◆ **YOUR OBJECTIVE**
Your answer must restate each entry below word for word, with no pictures in it.

*** Opening of RECORDED INFORMATION ***

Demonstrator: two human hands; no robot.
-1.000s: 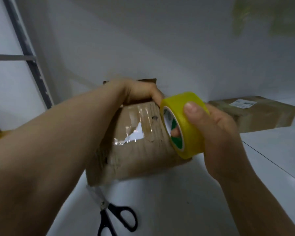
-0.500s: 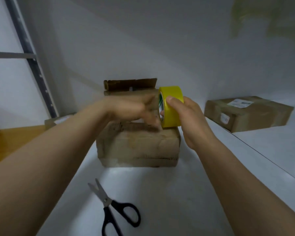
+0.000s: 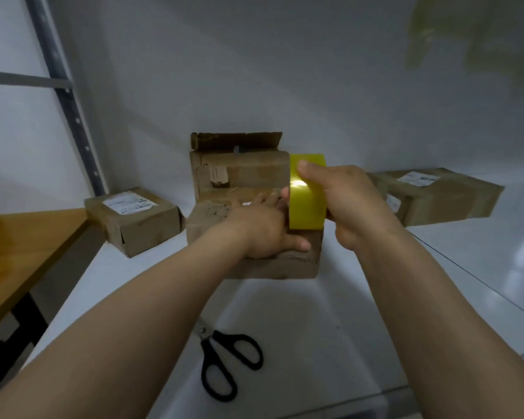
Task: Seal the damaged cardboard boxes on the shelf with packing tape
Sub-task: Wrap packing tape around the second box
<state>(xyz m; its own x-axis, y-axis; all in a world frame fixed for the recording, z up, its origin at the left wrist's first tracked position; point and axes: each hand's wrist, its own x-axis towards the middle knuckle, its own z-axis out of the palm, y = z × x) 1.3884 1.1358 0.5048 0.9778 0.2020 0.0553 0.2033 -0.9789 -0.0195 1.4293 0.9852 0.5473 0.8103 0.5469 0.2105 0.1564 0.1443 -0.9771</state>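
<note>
Yellow packing-tape roll (image 3: 307, 207) held over a battered brown cardboard box (image 3: 285, 269) on the white shelf (image 3: 315, 328).
The right hand (image 3: 354, 204) curled its fingers round the roll; the left hand (image 3: 263, 234) laid straight fingers on the box top. The open-flapped box (image 3: 242, 170) behind hid its contents.

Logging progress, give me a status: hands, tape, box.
Left hand flat on battered brown cardboard box. Right hand grips yellow packing-tape roll at its right end. Black-handled scissors lie nearer, not obstructing.

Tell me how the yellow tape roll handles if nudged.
Round, so the yellow tape roll probably rolls if stood on edge. Its glossy face may be slippery. The right hand holds it up, so likely light.
</note>
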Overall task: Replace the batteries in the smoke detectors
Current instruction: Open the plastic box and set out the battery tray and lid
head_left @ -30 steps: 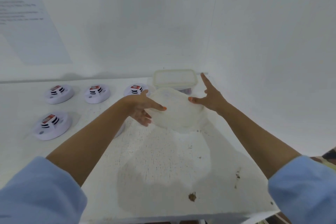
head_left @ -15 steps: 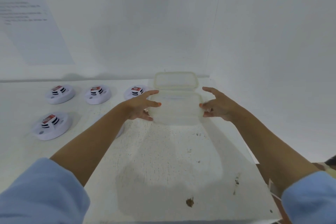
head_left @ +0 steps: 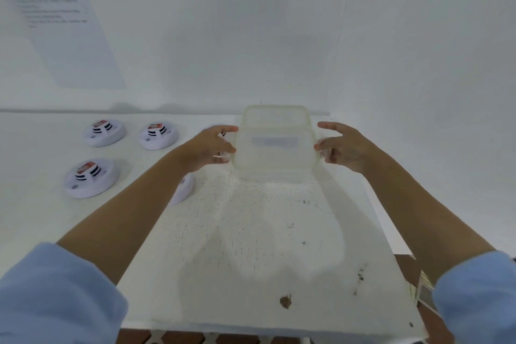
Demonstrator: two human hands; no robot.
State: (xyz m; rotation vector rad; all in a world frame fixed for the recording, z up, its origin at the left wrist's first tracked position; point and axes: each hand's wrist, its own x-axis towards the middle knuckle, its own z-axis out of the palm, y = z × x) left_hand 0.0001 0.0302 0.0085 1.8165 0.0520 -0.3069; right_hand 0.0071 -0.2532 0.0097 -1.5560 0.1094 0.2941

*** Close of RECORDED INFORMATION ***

◆ **YOUR RESPONSE**
Demonstrator: two human hands; no robot.
-1.000s: 
-0.500s: 
+0.000s: 
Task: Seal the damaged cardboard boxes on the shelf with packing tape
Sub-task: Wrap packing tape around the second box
<state>(xyz m; its own x-axis, y-axis; all in a world frame fixed for the recording, z up, its origin at the left wrist's first tracked position; point and axes: each hand's wrist, its own x-axis towards the middle knuckle, its own z-axis out of the palm, y = z × x) 1.3884 1.1358 0.5048 0.9778 0.2020 0.0553 0.2033 -0.9789 -0.0195 1.4293 0.9852 0.5473 0.8103 0.5469 0.2105 0.1564 0.1443 -0.9771</state>
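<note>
Yellow packing-tape roll (image 3: 307, 207) held over a battered brown cardboard box (image 3: 285, 269) on the white shelf (image 3: 315, 328).
The right hand (image 3: 354, 204) curled its fingers round the roll; the left hand (image 3: 263, 234) laid straight fingers on the box top. The open-flapped box (image 3: 242, 170) behind hid its contents.

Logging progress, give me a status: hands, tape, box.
Left hand flat on battered brown cardboard box. Right hand grips yellow packing-tape roll at its right end. Black-handled scissors lie nearer, not obstructing.

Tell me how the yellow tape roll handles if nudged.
Round, so the yellow tape roll probably rolls if stood on edge. Its glossy face may be slippery. The right hand holds it up, so likely light.
</note>
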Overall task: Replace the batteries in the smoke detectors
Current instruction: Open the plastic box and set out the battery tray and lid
head_left @ -30 steps: 
head_left @ -15 steps: 
head_left @ +0 steps: 
Demonstrator: two human hands; no robot.
State: (xyz m; rotation vector rad; all in a world frame fixed for the recording, z up, its origin at the left wrist's first tracked position; point and axes: each hand's wrist, its own x-axis towards the middle knuckle, its own z-axis out of the palm, y = z × x) left_hand 0.0001 0.0302 0.0085 1.8165 0.0520 -0.3069; right_hand 0.0071 -0.2532 0.0097 -1.5560 0.1094 0.2941

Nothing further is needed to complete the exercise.